*** Source material ***

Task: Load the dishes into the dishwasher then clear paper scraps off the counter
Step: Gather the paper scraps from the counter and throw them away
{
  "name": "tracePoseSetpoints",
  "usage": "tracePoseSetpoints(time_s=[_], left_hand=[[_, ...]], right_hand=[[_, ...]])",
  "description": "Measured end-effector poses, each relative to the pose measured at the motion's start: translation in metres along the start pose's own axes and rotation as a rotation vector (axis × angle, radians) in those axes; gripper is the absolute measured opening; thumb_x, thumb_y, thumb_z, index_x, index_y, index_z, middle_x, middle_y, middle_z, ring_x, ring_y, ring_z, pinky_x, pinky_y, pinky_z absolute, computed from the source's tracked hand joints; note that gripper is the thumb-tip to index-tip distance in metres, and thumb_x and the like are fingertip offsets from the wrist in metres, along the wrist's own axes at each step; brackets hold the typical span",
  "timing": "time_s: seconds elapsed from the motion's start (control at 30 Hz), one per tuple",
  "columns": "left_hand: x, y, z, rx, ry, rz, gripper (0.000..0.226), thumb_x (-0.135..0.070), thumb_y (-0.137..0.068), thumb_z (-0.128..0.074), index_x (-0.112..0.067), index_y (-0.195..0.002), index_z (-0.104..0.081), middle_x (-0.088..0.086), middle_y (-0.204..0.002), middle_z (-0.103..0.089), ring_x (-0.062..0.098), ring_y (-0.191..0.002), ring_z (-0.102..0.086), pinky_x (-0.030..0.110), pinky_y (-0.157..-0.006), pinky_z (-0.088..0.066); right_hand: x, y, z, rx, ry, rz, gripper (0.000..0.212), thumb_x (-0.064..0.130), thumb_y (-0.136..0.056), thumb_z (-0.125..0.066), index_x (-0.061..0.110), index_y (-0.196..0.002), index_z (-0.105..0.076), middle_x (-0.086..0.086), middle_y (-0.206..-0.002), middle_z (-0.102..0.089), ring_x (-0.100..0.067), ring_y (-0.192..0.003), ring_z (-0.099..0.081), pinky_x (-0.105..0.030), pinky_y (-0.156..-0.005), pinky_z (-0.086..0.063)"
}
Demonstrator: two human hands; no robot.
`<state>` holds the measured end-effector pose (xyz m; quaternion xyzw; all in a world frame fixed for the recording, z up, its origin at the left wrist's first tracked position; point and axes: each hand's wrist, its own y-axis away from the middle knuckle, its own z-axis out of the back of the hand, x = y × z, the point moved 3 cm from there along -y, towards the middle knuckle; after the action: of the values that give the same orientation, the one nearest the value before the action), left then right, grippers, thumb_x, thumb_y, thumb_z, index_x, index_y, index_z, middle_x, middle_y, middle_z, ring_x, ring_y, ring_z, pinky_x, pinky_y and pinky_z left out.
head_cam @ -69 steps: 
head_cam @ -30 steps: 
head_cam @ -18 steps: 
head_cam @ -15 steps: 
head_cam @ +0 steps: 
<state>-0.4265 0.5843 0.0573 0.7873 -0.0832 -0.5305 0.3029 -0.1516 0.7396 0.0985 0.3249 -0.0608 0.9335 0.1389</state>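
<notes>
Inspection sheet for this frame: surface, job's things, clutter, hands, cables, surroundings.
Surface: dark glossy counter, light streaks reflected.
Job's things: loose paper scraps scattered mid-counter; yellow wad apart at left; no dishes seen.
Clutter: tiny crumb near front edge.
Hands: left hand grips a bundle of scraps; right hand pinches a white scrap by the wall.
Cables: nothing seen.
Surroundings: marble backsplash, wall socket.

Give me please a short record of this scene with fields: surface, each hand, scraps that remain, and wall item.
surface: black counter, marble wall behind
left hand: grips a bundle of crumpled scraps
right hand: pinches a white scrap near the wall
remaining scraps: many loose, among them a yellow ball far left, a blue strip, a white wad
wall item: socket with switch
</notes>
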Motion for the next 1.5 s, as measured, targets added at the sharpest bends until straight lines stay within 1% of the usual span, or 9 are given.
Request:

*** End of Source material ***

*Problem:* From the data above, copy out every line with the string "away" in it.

*Response box:*
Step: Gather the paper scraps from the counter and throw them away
`<state>` holds the measured end-effector pose (xyz m; quaternion xyzw; all in a world frame fixed for the recording, z up, its origin at the left wrist's first tracked position; point and axes: each hand's wrist, its own y-axis away from the middle knuckle, its own z-axis out of the back of the hand, x = y × z, the point moved 3 cm from there along -y, towards the middle knuckle; after the action: of the values that give the same orientation, the one nearest the value before the action), left then right, grippers, thumb_x, thumb_y, thumb_z, index_x, index_y, index_z, middle_x, middle_y, middle_z, ring_x, ring_y, ring_z, pinky_x, pinky_y and pinky_z left out.

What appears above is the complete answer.